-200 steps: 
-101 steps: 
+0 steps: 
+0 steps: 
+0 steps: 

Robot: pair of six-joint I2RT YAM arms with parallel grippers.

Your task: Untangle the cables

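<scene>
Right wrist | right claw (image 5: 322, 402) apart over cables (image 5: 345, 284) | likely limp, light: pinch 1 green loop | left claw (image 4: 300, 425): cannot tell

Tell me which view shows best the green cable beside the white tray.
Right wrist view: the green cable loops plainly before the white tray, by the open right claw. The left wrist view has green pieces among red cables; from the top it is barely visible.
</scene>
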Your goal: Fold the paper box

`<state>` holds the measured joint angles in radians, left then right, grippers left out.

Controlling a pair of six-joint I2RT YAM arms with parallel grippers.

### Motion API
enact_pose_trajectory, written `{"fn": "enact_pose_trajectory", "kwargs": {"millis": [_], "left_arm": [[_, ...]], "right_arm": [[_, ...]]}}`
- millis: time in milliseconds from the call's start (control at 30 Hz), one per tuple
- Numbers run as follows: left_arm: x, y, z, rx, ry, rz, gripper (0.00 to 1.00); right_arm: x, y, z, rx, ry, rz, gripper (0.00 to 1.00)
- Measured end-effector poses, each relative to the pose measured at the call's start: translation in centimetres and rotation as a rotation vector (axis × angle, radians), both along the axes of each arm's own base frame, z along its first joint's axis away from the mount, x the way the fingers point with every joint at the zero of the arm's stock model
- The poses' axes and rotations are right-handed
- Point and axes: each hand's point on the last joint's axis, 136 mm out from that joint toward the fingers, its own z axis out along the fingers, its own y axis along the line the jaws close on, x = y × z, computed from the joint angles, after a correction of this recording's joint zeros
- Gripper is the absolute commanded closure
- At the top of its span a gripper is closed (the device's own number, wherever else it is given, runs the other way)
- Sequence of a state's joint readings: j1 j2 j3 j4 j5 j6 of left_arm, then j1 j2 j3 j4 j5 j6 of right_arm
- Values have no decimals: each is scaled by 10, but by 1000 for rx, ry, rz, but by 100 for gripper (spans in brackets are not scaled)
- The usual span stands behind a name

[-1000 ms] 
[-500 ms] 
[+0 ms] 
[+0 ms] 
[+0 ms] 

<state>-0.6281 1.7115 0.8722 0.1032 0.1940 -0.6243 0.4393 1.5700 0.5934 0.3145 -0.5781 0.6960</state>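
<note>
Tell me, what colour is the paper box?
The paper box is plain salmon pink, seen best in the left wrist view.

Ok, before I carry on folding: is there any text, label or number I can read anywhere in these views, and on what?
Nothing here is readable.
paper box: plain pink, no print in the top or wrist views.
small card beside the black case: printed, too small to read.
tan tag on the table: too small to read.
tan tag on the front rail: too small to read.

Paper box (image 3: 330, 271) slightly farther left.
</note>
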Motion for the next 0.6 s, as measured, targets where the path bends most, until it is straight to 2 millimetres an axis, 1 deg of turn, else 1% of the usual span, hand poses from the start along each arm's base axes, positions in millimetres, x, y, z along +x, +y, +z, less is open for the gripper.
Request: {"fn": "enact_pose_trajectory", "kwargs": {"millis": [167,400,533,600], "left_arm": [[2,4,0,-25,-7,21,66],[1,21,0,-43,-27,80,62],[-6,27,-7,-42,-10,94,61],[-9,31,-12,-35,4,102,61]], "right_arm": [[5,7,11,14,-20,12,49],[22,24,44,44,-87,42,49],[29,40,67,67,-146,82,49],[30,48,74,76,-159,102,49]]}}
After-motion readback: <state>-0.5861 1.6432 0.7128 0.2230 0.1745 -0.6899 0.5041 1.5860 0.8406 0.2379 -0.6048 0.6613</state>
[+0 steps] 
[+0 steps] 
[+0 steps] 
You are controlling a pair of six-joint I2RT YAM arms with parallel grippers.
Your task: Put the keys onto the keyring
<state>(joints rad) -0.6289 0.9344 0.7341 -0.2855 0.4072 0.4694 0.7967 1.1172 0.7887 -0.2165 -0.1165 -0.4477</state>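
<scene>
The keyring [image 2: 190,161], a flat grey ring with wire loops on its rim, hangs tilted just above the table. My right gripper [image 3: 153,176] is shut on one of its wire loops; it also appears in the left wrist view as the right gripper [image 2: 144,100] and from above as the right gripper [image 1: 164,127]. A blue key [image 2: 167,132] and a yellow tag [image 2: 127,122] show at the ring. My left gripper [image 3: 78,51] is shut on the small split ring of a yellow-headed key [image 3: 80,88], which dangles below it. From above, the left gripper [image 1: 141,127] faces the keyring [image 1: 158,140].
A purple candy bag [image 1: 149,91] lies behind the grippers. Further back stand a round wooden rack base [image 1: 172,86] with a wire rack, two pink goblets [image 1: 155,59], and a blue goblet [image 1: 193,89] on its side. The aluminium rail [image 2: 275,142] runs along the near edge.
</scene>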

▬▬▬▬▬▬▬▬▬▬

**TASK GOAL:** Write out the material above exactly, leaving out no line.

**ANSWER TO THE EXERCISE:**
-200 steps: 
-101 steps: 
+0 steps: 
+0 steps: 
+0 steps: 

Robot: pair of six-joint I2RT YAM arms with parallel grippers.

Your task: Untangle the cables

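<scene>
Right wrist | right claw (image 5: 322, 402) apart over cables (image 5: 345, 284) | likely limp, light: pinch 1 green loop | left claw (image 4: 300, 425): cannot tell

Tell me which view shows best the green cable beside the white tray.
Right wrist view: the green cable loops plainly before the white tray, by the open right claw. The left wrist view has green pieces among red cables; from the top it is barely visible.
</scene>
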Your goal: Fold the paper box

`<state>` holds the measured joint angles in radians, left then right, grippers left out.

Controlling a pair of six-joint I2RT YAM arms with parallel grippers.

### Motion API
enact_pose_trajectory, written `{"fn": "enact_pose_trajectory", "kwargs": {"millis": [_], "left_arm": [[_, ...]], "right_arm": [[_, ...]]}}`
- millis: time in milliseconds from the call's start (control at 30 Hz), one per tuple
- Numbers run as follows: left_arm: x, y, z, rx, ry, rz, gripper (0.00 to 1.00); right_arm: x, y, z, rx, ry, rz, gripper (0.00 to 1.00)
- Measured end-effector poses, each relative to the pose measured at the call's start: translation in centimetres and rotation as a rotation vector (axis × angle, radians), both along the axes of each arm's own base frame, z along its first joint's axis away from the mount, x the way the fingers point with every joint at the zero of the arm's stock model
- The poses' axes and rotations are right-handed
- Point and axes: each hand's point on the last joint's axis, 136 mm out from that joint toward the fingers, its own z axis out along the fingers, its own y axis along the line the jaws close on, x = y × z, computed from the joint angles, after a correction of this recording's joint zeros
- Gripper is the absolute commanded closure
- At the top of its span a gripper is closed (the device's own number, wherever else it is given, runs the other way)
- Sequence of a state's joint readings: j1 j2 j3 j4 j5 j6 of left_arm, then j1 j2 j3 j4 j5 j6 of right_arm
- Values have no decimals: each is scaled by 10, but by 1000 for rx, ry, rz, but by 100 for gripper (spans in brackets are not scaled)
- The usual span stands behind a name

[-1000 ms] 
[-500 ms] 
[+0 ms] 
[+0 ms] 
[+0 ms] 

<state>-0.6281 1.7115 0.8722 0.1032 0.1940 -0.6243 0.4393 1.5700 0.5934 0.3145 -0.5781 0.6960</state>
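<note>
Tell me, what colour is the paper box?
The paper box is plain salmon pink, seen best in the left wrist view.

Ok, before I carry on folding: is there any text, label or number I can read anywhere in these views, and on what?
Nothing here is readable.
paper box: plain pink, no print in the top or wrist views.
small card beside the black case: printed, too small to read.
tan tag on the table: too small to read.
tan tag on the front rail: too small to read.

Paper box (image 3: 330, 271) slightly farther left.
</note>
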Motion for the next 0.6 s, as measured, targets where the path bends most, until it is straight to 2 millimetres an axis, 1 deg of turn, else 1% of the usual span, hand poses from the start along each arm's base axes, positions in millimetres, x, y, z along +x, +y, +z, less is open for the gripper.
Request: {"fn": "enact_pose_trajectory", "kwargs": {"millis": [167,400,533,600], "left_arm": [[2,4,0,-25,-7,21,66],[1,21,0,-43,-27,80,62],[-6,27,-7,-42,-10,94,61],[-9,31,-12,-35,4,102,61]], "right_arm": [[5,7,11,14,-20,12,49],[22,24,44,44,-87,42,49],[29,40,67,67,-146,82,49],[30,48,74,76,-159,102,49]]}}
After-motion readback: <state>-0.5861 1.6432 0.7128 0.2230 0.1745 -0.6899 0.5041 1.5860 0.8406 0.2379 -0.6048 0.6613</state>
[+0 steps] 
[+0 steps] 
[+0 steps] 
You are controlling a pair of six-joint I2RT YAM arms with parallel grippers.
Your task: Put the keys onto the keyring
<state>(joints rad) -0.6289 0.9344 0.7341 -0.2855 0.4072 0.4694 0.7967 1.1172 0.7887 -0.2165 -0.1165 -0.4477</state>
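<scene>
The keyring [image 2: 190,161], a flat grey ring with wire loops on its rim, hangs tilted just above the table. My right gripper [image 3: 153,176] is shut on one of its wire loops; it also appears in the left wrist view as the right gripper [image 2: 144,100] and from above as the right gripper [image 1: 164,127]. A blue key [image 2: 167,132] and a yellow tag [image 2: 127,122] show at the ring. My left gripper [image 3: 78,51] is shut on the small split ring of a yellow-headed key [image 3: 80,88], which dangles below it. From above, the left gripper [image 1: 141,127] faces the keyring [image 1: 158,140].
A purple candy bag [image 1: 149,91] lies behind the grippers. Further back stand a round wooden rack base [image 1: 172,86] with a wire rack, two pink goblets [image 1: 155,59], and a blue goblet [image 1: 193,89] on its side. The aluminium rail [image 2: 275,142] runs along the near edge.
</scene>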

The work on this exercise has been finished.